Return the lines of the data below exactly. Start at the first and end with the line containing "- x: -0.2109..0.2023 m".

┌────────

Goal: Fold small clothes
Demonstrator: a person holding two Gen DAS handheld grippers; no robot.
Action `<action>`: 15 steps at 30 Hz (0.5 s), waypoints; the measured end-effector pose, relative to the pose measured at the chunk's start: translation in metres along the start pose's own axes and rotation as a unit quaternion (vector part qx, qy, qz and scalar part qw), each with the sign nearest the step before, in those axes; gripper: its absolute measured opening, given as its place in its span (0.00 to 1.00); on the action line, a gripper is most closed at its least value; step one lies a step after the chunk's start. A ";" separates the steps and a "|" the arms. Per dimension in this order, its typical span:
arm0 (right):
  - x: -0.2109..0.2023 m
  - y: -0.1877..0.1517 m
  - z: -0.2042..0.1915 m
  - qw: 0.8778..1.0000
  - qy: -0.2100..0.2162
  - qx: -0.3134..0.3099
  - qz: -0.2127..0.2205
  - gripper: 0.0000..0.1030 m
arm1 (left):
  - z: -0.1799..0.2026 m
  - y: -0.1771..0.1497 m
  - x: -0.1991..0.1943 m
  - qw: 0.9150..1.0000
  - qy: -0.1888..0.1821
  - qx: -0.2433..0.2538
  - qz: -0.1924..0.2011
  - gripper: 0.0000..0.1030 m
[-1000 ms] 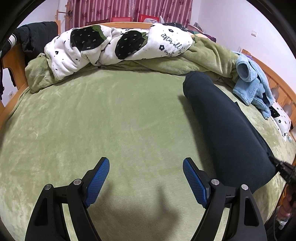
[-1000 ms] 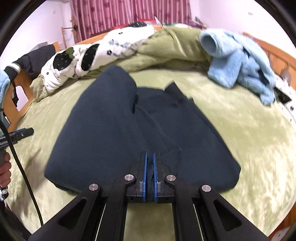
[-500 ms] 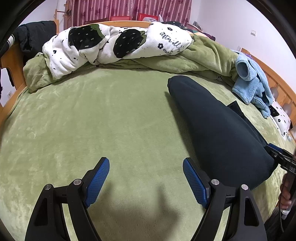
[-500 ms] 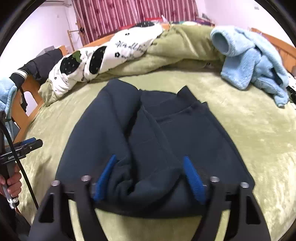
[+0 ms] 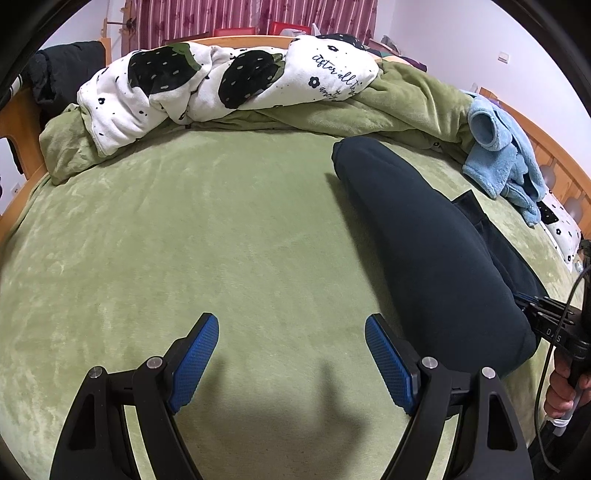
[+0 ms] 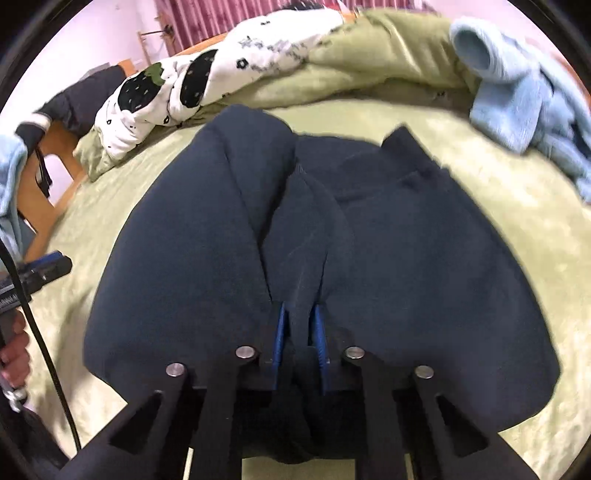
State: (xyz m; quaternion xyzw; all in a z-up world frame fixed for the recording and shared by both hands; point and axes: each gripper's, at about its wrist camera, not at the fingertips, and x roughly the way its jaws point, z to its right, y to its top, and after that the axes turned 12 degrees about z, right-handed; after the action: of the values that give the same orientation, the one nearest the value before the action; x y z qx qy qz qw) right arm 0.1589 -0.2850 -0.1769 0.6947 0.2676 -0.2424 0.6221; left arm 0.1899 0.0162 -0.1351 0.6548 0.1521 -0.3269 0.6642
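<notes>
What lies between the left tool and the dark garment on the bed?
Only bare green blanket, seen in the left wrist view. The left tool stands open and empty above it; the dark garment lies off to its right, untouched by it.

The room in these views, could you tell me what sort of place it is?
Most likely a bedroom: a bed with a wooden frame, a rumpled quilt and curtains behind.

The right gripper (image 6: 299,332) jaws, wide open half a second ago, just closed on the dark garment (image 6: 229,240) (a bunched fold).
</notes>
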 end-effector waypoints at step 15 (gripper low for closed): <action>-0.082 0.024 0.066 0.991 -0.095 -0.011 0.099 0.09 | 0.046 0.003 -0.013 1.000 -0.016 -0.002 0.022 0.78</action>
State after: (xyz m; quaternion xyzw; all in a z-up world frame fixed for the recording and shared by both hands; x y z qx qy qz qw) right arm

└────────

■ Problem solution ■
Goal: Fold small clothes
Demonstrator: a person holding two Gen DAS handheld grippers; no robot.
Action `<action>`: 15 steps at 30 Hz (0.5 s), waypoints; the measured end-effector pose, relative to the pose measured at the chunk's start: translation in metres along the start pose's own axes and rotation as a unit quaternion (vector part qx, qy, qz and scalar part qw), each with the sign nearest the step before, in those axes; gripper: its absolute measured opening, given as its place in its span (0.00 to 1.00); on the action line, a gripper is most closed at its least value; step one lies a step after the chunk's start. A ";" separates the steps and a "|" the arms. Per dimension in this order, its typical span:
arm0 (right):
  - x: -0.2109..0.2023 m

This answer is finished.